Your API is now ready to use via the Gateway.
Secure an API
A security policy encapsulates several options that can be applied to a key. It acts as a template that can override individual sections of an API key (or identity) in Tyk.
See What is a Security Policy? for more details.
Tyk Cloud
A security policy encapsulates several options that can be applied to a key. It acts as a template that can override individual sections of an API key (or identity) in Tyk.
See What is a Security Policy?
Create a security policy with the Dashboard
We have a video walkthrough for creating an security policy with the Dashboard.
To create a security policy with the Dashboard, follow these steps:
-
Select “Policies” from the “System Management” section
Your current policies will be displayed
-
Click ADD POLICY
-
Select an API to apply the policy Access Rights to
To select an API, you can either:
- Scroll through your API Name list
- Use the Search field
- You can also Group by Authentication Type to filter your APIs
- You can also Group by Category
All policies require a descriptive name, this helps you to reference it later, and it will appear in drop-down options where you can attach policies to objects such as Keys or OAuth client IDs.
-
Setting Global Rate Limits and Quota
These settings will be applied to all APIs that the policy is applied to. You can override these settings by turning Set per API Rate Limits and Quota on for the API you selected in Step 3. We will leave these settings at their default for this tutorial.
Rate Limiting
A rate limit is enforced on all keys, set the number of requests per second that a user of a key with this policy is allowed to use. See Rate Limiting for more details. Note: The Rate Limit set by a policy will override the limits applied to an individual key.
Throttling
When hitting quota or rate limits, you can automatically queue and auto-retry client requests. Throttling can be configured at a key or policy level. See Request Throttling for more details.
Usage Quotas
Usage quotas limit the number of total requests a user is allowed to have over a longer period of time. So while a rate limit is a rolling window, a quota is an absolute maximum that a user is allowed to have over a week, a day or a month. See Request Quotas for more details.

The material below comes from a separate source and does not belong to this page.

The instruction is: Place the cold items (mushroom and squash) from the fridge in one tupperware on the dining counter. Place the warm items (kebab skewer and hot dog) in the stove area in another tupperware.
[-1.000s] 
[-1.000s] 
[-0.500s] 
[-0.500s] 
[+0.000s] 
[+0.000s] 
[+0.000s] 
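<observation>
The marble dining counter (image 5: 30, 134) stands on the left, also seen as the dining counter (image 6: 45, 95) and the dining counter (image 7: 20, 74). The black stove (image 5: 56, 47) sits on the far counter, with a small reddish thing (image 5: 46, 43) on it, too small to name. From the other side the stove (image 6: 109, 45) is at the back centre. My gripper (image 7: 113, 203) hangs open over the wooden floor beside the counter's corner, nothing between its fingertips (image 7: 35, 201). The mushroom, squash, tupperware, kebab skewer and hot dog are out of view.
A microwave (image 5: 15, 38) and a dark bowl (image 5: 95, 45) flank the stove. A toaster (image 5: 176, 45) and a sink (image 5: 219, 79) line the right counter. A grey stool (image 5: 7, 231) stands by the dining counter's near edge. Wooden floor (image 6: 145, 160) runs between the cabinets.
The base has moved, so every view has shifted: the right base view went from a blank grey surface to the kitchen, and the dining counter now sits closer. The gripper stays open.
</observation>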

Usage quotas can only be a positive number, or -1 (unlimited). Note: The Usage Quota set by a policy will override a quota applied to an individual key.
Policy Partitioning
In some cases, the all-or-nothing approach of policies, where all the components of access control, quota and rate limit are set together isn’t ideal, and instead you may wish to have only one or two segments of a token managed at a policy level and other segments in another policy or on the key itself. We call this Policy Partitioning.
Path Based Permissions
You can also use a security policy to apply restrictions on a particular path and method. Granular path control allows you to define which methods and paths a key is allowed to access on a per API-version basis. See Secure your APIs by Method and Path for more details
-
Add Configuration Details
You use the Configuration section to set the following:
- Give your policy a name. This is a required setting
- Set the policy state. You can set your policy to one of the following states:
- Active (the default)
- Draft
- Access Denied
- Set a time after which any Keys subscribed to your policy expire. Select a value from the drop-down list. This is a required setting. See Key Expiry for more details.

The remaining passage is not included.